In Pandas, I am using the DataFrame. Creating a new column on a dataframe with the first three conditions is straight forward, but I am having difficult with the last two conditions.
reportAggregateDF['PORT_WEIGHT'] = reportAggregateDF['SEC_WEIGHT_RATE']
[(reportAggregateDF['PORT_ID'] == portID) &
(reportAggregateDF['SEC_ID'] == 0) &
(reportAggregateDF['GROUP_LIST'] == " ") &
(reportAggregateDF['START_DATE'] == reportAggregateDF['START_DATE'].ix[:]) &
(reportAggregateDF['END_DATE'] == reportAggregateDF['END_DATE'].ix[:])].sum()
Obviously the .ix[:] in the last two conditions is not doing anything for me, but is there a way to make the sum conditional on the row that I am on without looping? My goal is to not do any loops, but instead use purely vector operations.
Upvotes: 6
Views: 10279
Reputation: 927
You want to use the apply function and a lambda:
>> df
A B C D E
0 mitfx 0 200 300 0.25
1 gs 1 150 320 0.35
2 duk 1 5 2 0.45
3 bmo 1 145 65 0.65
Let's say I want to sum column C times E but only if column B == 1 and D is greater than 5:
df['matches'] = df.apply(lambda x: x['C'] * x['E'] if x['B'] == 1 and x['D'] > 5 else 0, axis=1)
df.matches.sum()
It might be cleaner to split this into two steps:
df_subset = df[(df.B == 1) & (df.D > 5)]
df_subset.apply(lambda x: x.C * x.E, axis=1).sum()
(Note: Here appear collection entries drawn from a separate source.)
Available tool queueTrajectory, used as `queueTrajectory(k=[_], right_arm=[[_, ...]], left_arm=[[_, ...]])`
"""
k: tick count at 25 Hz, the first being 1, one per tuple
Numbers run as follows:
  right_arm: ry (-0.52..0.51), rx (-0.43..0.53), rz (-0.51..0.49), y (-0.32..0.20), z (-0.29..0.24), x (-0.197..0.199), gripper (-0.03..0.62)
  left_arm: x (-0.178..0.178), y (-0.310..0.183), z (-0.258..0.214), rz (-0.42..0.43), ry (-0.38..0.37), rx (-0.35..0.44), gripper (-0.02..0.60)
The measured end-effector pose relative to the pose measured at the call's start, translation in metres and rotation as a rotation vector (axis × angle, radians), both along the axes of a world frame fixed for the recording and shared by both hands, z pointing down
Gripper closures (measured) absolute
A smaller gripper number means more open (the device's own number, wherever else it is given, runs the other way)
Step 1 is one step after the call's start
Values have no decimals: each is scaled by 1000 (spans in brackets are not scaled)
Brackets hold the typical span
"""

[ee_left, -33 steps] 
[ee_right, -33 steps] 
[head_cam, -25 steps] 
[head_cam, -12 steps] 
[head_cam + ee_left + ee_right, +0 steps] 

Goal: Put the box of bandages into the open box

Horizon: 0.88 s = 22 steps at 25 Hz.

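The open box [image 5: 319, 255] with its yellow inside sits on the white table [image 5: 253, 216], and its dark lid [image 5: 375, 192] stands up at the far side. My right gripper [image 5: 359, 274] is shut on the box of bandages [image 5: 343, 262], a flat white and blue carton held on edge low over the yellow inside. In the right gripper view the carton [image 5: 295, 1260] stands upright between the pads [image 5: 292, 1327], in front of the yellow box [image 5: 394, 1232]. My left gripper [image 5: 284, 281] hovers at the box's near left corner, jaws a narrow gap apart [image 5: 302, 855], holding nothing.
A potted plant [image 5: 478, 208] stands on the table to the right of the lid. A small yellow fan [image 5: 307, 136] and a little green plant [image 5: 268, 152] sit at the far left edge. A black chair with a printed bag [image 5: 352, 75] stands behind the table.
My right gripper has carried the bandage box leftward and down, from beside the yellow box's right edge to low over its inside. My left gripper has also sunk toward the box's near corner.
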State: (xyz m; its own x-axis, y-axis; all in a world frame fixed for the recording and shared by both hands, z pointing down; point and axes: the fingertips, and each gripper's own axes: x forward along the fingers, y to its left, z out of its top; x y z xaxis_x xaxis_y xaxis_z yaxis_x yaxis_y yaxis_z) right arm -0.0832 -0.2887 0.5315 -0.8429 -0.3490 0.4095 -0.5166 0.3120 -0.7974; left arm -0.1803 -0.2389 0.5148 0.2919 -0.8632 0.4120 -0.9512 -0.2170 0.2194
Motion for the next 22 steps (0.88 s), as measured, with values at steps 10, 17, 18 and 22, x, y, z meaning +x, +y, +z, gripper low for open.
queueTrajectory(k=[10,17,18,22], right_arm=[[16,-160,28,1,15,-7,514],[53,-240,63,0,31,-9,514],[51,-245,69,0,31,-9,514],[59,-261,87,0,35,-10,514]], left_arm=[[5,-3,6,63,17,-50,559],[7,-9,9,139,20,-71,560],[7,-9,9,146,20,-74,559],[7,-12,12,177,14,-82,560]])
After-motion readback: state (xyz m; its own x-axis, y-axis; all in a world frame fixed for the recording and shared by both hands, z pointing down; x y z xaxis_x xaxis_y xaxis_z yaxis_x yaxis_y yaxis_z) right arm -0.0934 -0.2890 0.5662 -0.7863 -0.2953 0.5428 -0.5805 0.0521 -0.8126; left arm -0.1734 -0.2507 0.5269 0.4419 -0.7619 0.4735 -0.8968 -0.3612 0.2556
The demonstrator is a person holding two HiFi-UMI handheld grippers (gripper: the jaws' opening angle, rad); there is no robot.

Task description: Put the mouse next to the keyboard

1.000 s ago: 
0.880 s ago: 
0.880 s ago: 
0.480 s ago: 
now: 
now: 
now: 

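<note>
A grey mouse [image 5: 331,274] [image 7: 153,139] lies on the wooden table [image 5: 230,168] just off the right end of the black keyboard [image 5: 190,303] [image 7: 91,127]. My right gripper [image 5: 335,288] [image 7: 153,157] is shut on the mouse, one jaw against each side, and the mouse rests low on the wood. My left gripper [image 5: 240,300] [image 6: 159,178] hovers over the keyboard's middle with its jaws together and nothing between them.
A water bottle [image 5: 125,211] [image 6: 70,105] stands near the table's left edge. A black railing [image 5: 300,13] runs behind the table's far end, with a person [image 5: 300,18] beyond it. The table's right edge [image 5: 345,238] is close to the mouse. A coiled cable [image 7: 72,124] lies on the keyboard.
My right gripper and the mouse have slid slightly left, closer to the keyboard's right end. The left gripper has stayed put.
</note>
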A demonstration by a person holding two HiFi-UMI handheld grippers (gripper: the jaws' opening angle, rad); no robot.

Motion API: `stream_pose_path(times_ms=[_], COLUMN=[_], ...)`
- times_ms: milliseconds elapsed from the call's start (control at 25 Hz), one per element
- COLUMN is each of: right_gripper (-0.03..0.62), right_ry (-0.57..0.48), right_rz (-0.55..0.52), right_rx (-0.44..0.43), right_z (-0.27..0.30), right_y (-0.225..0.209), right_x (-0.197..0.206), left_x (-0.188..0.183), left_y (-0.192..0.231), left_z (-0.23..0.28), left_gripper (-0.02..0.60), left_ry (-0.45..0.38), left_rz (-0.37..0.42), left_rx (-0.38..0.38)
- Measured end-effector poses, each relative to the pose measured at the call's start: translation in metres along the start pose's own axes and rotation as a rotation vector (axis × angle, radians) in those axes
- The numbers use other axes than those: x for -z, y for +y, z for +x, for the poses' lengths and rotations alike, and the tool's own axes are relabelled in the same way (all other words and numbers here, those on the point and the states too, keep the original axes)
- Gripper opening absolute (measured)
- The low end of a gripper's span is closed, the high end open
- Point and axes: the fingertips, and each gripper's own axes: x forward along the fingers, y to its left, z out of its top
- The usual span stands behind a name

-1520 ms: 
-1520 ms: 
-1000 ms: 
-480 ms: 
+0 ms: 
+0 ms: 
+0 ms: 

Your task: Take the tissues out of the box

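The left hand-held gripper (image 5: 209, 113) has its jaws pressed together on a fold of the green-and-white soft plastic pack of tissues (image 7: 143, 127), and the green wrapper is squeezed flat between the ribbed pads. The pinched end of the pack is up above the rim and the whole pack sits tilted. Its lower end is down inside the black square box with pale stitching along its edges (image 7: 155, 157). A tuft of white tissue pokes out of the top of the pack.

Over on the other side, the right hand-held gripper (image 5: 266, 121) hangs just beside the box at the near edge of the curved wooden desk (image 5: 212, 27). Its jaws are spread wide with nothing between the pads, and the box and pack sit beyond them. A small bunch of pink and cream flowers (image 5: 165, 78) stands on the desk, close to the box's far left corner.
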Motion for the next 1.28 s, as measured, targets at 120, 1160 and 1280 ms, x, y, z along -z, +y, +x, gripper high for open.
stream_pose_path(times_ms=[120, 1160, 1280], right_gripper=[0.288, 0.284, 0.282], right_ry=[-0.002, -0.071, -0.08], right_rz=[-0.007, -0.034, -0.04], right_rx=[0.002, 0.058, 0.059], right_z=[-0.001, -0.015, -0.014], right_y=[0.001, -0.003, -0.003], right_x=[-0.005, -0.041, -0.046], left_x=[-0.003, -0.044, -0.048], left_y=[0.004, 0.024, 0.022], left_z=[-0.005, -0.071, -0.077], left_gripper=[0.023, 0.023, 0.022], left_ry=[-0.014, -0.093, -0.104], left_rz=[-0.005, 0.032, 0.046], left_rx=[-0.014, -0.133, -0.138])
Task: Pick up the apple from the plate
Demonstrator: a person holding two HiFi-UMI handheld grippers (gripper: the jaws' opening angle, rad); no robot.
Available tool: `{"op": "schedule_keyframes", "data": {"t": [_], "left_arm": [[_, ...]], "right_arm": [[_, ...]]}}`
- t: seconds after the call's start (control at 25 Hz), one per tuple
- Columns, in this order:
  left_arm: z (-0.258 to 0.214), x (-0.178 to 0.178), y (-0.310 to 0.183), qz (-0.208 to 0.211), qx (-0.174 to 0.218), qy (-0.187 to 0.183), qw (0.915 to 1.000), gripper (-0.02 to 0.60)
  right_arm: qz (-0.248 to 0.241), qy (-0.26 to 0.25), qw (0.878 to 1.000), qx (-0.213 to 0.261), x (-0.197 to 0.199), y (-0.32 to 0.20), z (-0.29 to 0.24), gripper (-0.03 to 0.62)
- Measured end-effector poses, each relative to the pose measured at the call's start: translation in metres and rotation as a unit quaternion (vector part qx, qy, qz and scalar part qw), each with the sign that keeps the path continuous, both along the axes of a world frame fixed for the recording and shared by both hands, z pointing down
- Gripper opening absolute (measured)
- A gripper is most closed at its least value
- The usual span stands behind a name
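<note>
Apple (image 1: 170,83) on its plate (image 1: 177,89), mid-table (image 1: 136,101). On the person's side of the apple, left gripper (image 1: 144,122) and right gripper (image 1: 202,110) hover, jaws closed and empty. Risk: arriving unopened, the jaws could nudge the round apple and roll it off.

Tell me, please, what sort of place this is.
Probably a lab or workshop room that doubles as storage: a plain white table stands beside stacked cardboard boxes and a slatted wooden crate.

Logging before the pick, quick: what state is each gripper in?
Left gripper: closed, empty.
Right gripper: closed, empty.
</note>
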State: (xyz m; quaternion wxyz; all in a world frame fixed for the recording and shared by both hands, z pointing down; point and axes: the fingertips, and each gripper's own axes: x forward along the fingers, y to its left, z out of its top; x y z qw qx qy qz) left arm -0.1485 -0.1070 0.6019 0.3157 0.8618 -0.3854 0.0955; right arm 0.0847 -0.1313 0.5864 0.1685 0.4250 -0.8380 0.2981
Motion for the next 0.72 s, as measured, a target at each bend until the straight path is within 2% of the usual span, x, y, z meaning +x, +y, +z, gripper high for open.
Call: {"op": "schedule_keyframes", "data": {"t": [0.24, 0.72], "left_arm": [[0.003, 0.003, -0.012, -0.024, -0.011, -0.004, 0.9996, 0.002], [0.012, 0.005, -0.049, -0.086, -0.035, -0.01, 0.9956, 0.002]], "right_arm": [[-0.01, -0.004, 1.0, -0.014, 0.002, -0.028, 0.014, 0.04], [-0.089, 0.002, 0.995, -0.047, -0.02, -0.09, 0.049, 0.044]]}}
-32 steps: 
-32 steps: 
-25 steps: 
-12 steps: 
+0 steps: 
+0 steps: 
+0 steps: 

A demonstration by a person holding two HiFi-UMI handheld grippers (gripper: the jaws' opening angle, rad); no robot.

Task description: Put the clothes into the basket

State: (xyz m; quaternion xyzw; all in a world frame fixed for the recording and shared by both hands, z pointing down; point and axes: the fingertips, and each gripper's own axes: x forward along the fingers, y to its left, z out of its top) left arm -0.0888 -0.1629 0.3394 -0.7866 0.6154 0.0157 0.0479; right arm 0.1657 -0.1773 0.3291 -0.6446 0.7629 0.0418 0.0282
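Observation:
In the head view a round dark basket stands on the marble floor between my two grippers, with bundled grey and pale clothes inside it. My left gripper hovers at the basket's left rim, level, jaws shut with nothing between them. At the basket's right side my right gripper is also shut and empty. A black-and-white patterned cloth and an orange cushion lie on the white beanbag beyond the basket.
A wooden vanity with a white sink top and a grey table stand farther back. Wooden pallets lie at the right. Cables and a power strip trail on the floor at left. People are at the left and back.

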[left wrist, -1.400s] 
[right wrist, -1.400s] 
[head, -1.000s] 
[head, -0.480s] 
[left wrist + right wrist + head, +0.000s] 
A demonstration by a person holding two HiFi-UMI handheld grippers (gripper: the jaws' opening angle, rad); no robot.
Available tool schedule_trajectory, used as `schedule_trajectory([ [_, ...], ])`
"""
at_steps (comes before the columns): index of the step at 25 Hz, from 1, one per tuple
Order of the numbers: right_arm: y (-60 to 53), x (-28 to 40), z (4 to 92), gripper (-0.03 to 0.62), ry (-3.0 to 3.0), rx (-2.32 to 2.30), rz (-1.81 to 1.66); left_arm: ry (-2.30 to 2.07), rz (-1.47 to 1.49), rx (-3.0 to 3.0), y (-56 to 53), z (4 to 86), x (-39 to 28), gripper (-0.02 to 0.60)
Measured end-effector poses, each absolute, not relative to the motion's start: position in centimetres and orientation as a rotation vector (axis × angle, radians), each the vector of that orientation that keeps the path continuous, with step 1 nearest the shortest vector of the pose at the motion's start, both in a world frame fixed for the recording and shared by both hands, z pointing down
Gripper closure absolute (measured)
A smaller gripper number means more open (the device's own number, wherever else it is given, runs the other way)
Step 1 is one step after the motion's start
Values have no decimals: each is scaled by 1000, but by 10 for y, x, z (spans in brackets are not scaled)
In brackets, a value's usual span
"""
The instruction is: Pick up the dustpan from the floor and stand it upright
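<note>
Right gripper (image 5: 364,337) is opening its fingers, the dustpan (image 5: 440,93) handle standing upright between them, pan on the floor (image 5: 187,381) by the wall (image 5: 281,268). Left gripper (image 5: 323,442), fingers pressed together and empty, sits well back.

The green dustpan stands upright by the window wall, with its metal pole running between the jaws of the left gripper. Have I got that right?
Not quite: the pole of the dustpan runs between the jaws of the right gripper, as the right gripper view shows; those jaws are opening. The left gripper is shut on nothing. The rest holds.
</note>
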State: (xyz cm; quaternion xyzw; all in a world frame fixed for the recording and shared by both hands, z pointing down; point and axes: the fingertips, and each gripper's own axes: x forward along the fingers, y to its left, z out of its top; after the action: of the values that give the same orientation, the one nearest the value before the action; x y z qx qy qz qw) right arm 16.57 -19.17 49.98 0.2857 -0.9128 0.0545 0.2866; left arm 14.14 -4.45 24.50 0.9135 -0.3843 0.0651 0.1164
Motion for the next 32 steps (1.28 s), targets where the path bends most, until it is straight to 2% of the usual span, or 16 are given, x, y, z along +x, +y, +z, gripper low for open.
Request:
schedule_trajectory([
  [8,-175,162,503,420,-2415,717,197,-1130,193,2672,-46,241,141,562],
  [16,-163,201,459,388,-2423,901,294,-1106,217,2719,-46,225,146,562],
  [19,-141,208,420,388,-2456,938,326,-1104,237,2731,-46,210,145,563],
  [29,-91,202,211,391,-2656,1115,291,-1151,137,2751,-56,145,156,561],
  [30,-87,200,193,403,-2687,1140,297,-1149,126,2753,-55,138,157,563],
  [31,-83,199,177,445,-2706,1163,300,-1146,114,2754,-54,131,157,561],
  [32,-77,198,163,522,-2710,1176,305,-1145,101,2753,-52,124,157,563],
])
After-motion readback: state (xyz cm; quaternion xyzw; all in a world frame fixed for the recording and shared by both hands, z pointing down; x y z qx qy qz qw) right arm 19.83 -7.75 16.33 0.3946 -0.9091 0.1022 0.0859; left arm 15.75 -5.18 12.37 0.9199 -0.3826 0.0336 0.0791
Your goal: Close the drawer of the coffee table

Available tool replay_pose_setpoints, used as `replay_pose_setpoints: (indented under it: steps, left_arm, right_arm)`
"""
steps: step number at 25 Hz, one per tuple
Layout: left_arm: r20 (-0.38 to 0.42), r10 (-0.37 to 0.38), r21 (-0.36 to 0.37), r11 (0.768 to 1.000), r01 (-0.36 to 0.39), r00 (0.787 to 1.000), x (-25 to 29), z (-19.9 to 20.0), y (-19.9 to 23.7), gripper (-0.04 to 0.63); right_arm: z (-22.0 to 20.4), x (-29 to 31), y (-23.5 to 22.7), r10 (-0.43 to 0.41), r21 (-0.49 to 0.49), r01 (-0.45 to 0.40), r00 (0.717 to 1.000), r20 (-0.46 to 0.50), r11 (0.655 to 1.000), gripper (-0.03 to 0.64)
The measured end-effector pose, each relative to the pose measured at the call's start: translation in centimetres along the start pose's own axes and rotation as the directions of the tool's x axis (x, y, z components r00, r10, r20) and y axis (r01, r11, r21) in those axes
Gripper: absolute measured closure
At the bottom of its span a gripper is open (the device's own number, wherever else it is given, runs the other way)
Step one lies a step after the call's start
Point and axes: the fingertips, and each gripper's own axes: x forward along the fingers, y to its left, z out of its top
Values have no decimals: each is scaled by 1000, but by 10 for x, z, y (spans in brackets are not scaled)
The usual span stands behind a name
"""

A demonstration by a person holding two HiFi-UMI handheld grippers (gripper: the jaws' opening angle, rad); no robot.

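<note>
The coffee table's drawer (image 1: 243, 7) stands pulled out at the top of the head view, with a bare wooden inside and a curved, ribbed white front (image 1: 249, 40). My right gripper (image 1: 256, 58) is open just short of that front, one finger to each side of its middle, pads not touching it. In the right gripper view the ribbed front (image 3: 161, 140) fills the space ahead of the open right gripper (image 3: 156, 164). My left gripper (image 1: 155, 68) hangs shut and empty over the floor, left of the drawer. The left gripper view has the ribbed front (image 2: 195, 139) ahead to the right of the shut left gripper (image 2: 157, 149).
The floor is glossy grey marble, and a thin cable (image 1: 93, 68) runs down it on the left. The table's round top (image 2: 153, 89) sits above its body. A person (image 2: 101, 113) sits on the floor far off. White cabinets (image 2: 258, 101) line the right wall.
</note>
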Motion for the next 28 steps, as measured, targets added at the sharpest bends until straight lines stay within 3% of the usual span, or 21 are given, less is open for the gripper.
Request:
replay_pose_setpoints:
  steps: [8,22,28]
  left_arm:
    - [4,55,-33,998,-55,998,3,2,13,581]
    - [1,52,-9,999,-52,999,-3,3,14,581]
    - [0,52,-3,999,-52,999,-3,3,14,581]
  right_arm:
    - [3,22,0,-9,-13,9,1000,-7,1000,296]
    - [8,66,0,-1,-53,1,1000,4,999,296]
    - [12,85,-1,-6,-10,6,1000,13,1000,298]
or to use simply multiplication for speed:
df_subset = df[(df.B == 1) & (df.D > 5)]
print sum(df_subset.C * df_subset.E)
You are absolutely right to want to do this problem without loops.
Upvotes: 9
Reputation: 81
I'm sure there is a better way, but this did it in a loop:
for idx, eachRecord in reportAggregateDF.T.iteritems():
reportAggregateDF['PORT_WEIGHT'].ix[idx] = reportAggregateDF['SEC_WEIGHT_RATE'][(reportAggregateDF['PORT_ID'] == portID) &
(reportAggregateDF['SEC_ID'] == 0) &
(reportAggregateDF['GROUP_LIST'] == " ") &
(reportAggregateDF['START_DATE'] == reportAggregateDF['START_DATE'].ix[idx]) &
(reportAggregateDF['END_DATE'] == reportAggregateDF['END_DATE'].ix[idx])].sum()
Upvotes: 1